*EXERCISE DETAILS:* Return the whole listing exactly, omitting the pictures.
════════════════
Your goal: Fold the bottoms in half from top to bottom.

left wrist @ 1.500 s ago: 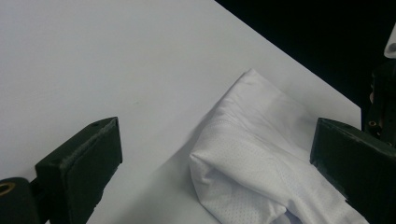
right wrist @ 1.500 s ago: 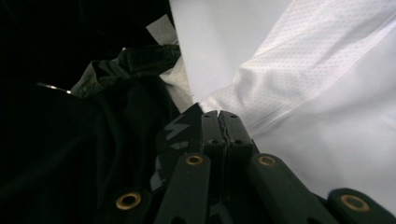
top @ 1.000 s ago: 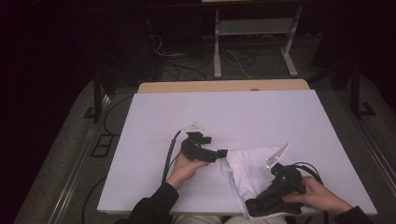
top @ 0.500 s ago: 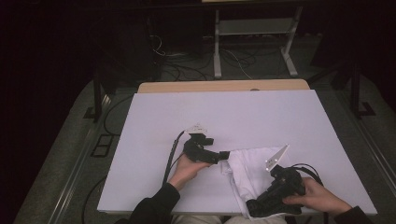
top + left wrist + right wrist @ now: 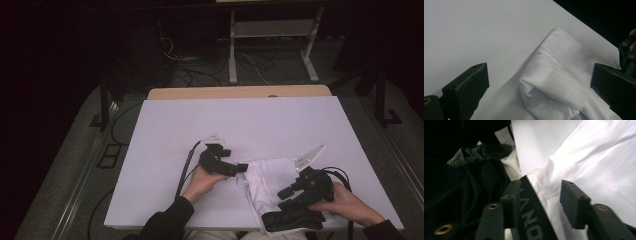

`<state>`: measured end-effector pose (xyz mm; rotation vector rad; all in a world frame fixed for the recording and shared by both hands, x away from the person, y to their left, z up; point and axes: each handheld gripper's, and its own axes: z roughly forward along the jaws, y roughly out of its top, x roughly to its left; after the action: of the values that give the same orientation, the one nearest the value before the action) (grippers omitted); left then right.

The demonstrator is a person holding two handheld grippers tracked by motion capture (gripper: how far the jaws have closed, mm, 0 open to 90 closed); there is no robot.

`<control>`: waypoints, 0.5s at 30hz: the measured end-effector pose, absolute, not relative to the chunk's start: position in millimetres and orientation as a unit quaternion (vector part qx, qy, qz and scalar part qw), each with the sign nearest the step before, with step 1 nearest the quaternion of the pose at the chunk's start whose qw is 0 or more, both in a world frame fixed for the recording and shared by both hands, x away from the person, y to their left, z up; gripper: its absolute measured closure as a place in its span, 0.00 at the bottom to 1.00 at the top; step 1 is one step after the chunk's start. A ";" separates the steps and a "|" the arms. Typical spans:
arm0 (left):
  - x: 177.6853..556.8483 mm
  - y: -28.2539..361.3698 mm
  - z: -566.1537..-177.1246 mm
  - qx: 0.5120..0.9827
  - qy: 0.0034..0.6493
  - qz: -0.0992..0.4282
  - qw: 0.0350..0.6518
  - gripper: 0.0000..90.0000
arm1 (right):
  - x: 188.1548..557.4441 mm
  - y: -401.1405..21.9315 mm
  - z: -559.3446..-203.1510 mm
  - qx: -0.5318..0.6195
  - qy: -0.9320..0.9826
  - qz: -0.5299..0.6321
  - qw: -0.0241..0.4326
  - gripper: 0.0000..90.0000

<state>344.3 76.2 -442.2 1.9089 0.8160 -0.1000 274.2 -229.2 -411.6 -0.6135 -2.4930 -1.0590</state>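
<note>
Jaws of both grippers stand apart over the white garment (image 5: pixel 559 82).

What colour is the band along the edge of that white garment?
The waistband is black with grey lettering; the garment itself is white. The right gripper view shows it best.
</note>
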 end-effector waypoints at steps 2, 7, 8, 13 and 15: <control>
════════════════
*EXERCISE ANSWER:*
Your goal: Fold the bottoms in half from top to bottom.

left wrist @ 1.500 s ago: 
right wrist @ 1.500 s ago: 
top @ 1.000 s ago: 
top @ 0.500 s ago: 
top + left wrist + right wrist @ now: 

`<state>`: measured end-effector pose (xyz mm; rotation vector rad; all in a world frame fixed for the recording and shared by both hands, x away from the person, y to their left, z up; point and axes: each handheld gripper's, and its own axes: z roughly forward along the jaws, y roughly out of its top, x roughly to its left; after the action: of the values that give the same orientation, the one nearest the value before the action) (grippers omitted); left then right.

The demonstrator is a person holding two handheld grippers tracked by motion capture (gripper: how far the jaws have closed, mm, 0 open to 90 closed); there is no robot.

`<control>`: waypoints, 0.5s at 30hz: the measured end-effector pose, absolute, not relative to the chunk's start: position in millimetres and orientation as a unit quaternion (vector part qx, qy, qz and scalar part qw), each with the sign nearest the step before, with step 1 nearest the quaternion of the pose at the chunk's start whose qw is 0 or more, both in a world frame fixed for the recording and shared by both hands, x away from the person, y to their left, z up; gripper: its absolute measured closure as a place in its span, 0.00 at the bottom to 1.00 at the top; step 1 is one step after the chunk's start. A ";" separates the steps and a "|" the arms. Typical spans:
arm0 (left):
  - x: 177.6853..556.8483 mm
  - y: -28.2539..361.3698 mm
  - z: -566.1537..-177.1246 mm
  - qx: 0.5120..0.9827
  - qy: 0.0034..0.6493
  - qz: -0.0992..0.4282
  - qw: 0.0350..0.6518
  - gripper: 0.0000..90.0000
arm1 (right):
  - x: 188.1548..557.4441 mm
  - y: -401.1405..21.9315 mm
  - z: -559.3446..-203.1510 mm
  - qx: -0.5318..0.6195
  - qy: -0.9320..0.9826
  - qz: -0.5299..0.6321
  - qw: -0.0241..0.4326
  - gripper: 0.0000..90.0000

<state>344.3 76.2 -442.2 1.9089 0.8160 -0.1000 274.2 -229.2 -411.6 -0.6135 -2.4930 -1.0590</state>
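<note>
Jaws of both grippers stand apart over the white garment (image 5: pixel 559 82).

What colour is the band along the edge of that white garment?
The waistband is black with grey lettering; the garment itself is white. The right gripper view shows it best.
</note>
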 end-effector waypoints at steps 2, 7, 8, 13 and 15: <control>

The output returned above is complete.